The DOE guide has a different bilingual title inside:
Caerleon Roman Amphitheatre and Barrack Buildings
Theatre Gron Rufeinig Caerllion a Llety’r Milwyr
1970 (4th impress. 1980)
The Welsh Office / Y Swyddfa Gymreig produced the Official Handbook / Llawlyfr Swyddogol (blue guide) in 1980. Welsh was used on the cover, and inside the guide uses the bilingual titles that were used in the original blue guide.
The main difference is that there is an extended guide in Welsh with sections mirroring the English section: Hanes; Theatr Gron; Disgrifiad.
Jeremy K. Knight prepared the new Cadw guide (1988). There was a move away from it being a guide to the amphitheatre to the legionary fortress. The guide was organised in the following sections:
- In search of Isca
- The legion and its fortress
- The foundation of Isca
- The layout of the fortress
- The Second Legion and the occupation of Caerleon
This was followed by a tour guide, starting with the fortress baths, followed by the amphitheatre, defences and barracks.
A fold-out plan is printed inside the rear card cover.
There is a single page summary in Welsh (Hanes; Disgrifaid).
2003 (3rd ed.)
Knight prepared the 3rd edition (2003) in the new large format of Cadw guides. A fold-out bird’s eye view was printed inside the front card cover, and a plan inside the back cover. It is divided into two main sections: a history of Roman Isca; a tour of Roman Isca. It contained a feature on ‘Outside the walls: the civilian settlements’.
The Roman fort of Brecon Gaer lies to the west of Brecon. It is probably to be identified with the Cicucium (Cicutium) from the Ravenna list. The fort was excavated by Sir Mortimer Wheeler in 1924 and 1925, and the remains placed in State Guardianship in 1953. He suggested that the fort was constructed c. AD 75.
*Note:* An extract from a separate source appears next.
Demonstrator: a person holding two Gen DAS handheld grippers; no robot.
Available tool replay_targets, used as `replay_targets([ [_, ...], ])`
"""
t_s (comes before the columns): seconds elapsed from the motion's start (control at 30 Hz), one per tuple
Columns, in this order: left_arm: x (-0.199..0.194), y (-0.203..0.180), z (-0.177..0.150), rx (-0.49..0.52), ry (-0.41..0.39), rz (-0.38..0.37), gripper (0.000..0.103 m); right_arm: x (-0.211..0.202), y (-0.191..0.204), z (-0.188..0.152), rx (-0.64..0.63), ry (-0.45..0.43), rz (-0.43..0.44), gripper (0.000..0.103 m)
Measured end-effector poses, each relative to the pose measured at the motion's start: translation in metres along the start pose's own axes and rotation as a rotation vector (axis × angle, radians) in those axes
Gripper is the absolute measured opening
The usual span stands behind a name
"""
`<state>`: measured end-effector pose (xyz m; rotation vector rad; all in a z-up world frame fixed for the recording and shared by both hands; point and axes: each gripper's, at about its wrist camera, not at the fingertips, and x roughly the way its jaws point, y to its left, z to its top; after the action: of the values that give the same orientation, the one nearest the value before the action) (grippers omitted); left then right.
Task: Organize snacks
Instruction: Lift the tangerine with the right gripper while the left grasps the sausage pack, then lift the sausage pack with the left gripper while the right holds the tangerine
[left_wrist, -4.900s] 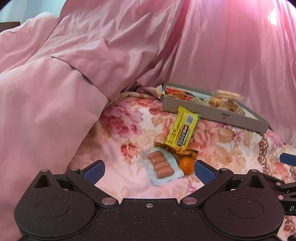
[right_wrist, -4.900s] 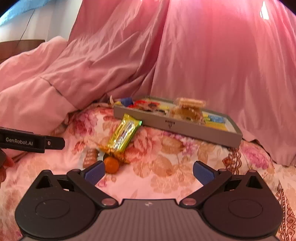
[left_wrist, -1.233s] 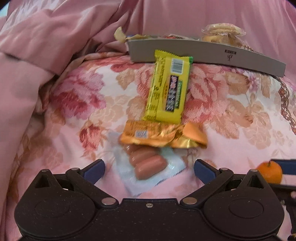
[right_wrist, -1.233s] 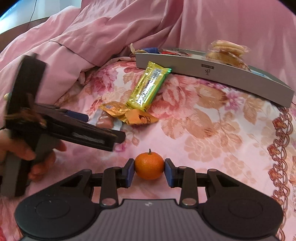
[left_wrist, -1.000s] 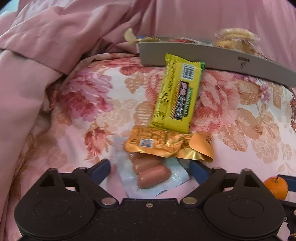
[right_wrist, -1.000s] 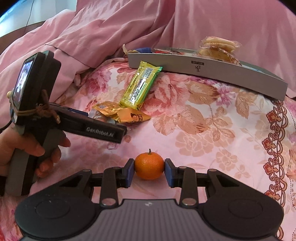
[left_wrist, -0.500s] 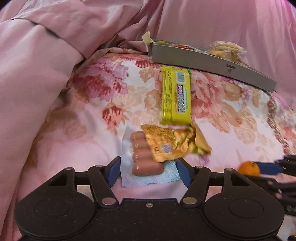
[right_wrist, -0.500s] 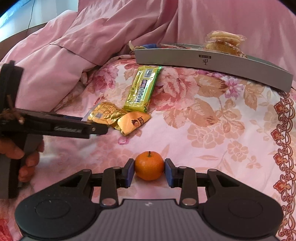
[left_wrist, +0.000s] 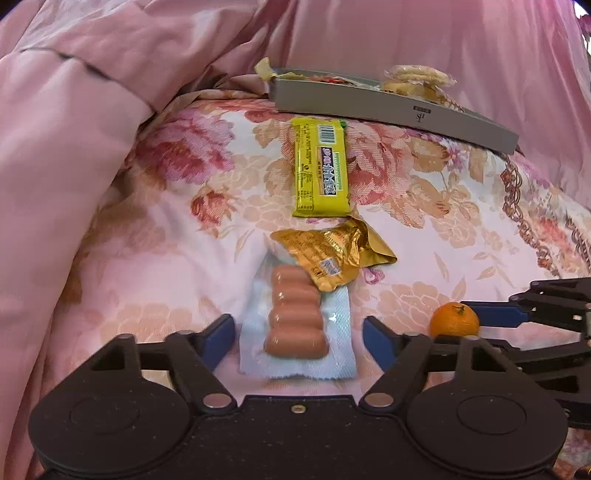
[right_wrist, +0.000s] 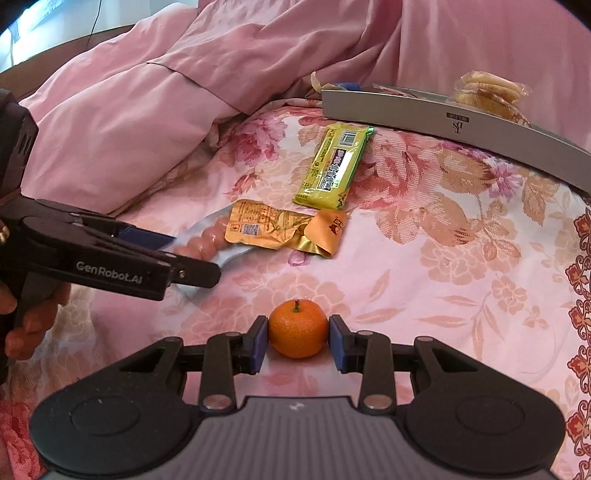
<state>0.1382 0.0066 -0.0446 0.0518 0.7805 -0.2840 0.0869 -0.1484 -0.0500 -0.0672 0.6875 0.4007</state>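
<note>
The right claw (right_wrist: 298, 341) is gripping the tangerine (right_wrist: 297, 328) just above the bed (right_wrist: 424, 258); the left claw (left_wrist: 298, 338) is opening around the sausage pack (left_wrist: 297, 325), not pressing it. Yellow bar (left_wrist: 320, 166) and gold packet (left_wrist: 328, 254) are waiting at twelve o'clock, short of the part-filled tray (left_wrist: 369, 105)

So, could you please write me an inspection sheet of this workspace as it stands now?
Surface: floral bedspread, rumpled.
Job's things: sausage pack, gold pouch overlapping its far end, yellow bar, mandarin, grey tray holding wrapped biscuits.
Clutter: nothing seen.
Grippers: left gripper opening, jaws either side of the sausage pack, pads clear; right gripper shut on the mandarin.
Cables: one thin wire, far left background.
Surroundings: pink duvet bunched behind and left.
</note>
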Motion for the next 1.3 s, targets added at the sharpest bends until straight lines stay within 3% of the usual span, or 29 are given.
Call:
replay_targets([
  [0.17, 0.016, -0.011, 0.004, 0.086, 0.001, 0.049, 0.082, 0.002, 0.004, 0.000, -0.014, 0.002, -0.016, 0.039],
  [0.3, 0.019, -0.008, 0.006, 0.085, -0.003, 0.044, 0.065, 0.003, 0.006, -0.001, -0.029, 0.003, -0.029, 0.039],
  [0.37, 0.017, -0.007, 0.007, 0.077, 0.000, 0.035, 0.064, 0.003, 0.008, -0.002, -0.033, 0.002, -0.035, 0.039],
  [0.7, -0.004, -0.002, 0.005, -0.077, 0.040, -0.028, 0.059, 0.003, 0.010, -0.003, -0.021, -0.008, -0.044, 0.039],
  [0.97, -0.017, -0.012, -0.007, -0.156, 0.053, -0.144, 0.059, -0.005, 0.012, -0.006, -0.013, -0.028, -0.061, 0.039],
  [1.3, -0.029, -0.014, -0.008, -0.204, -0.039, -0.206, 0.059, -0.023, 0.006, -0.005, 0.002, -0.090, -0.109, 0.039],
])
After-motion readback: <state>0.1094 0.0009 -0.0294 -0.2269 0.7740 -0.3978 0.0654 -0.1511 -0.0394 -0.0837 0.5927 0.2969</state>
A funerary inscription, dating to c. AD 100, belonged to a trooper in the Cavalry Regiment of Vettonian Spaniards (RIB 403). Another tombstone for a trooper from another cavalry regiment is also known from the site (RIB 405). The same cavalry unit was based in Binchester in Co. Durham in the 190s (RIB 730; 1032; 1035). (The guide suggests that the unit was based at Bowes [see guidebook] but the confusion comes from a dedication made at Bowes.)
Oswin E. Craster prepared the short guide (1954). This consisted of a history followed by a description of the remains.
The later DOE guide is an updated version of the paper guide. The concertina card guide was also used for other Roman forts such as Hardknott, and the Saxon Shore Fort at Reculver.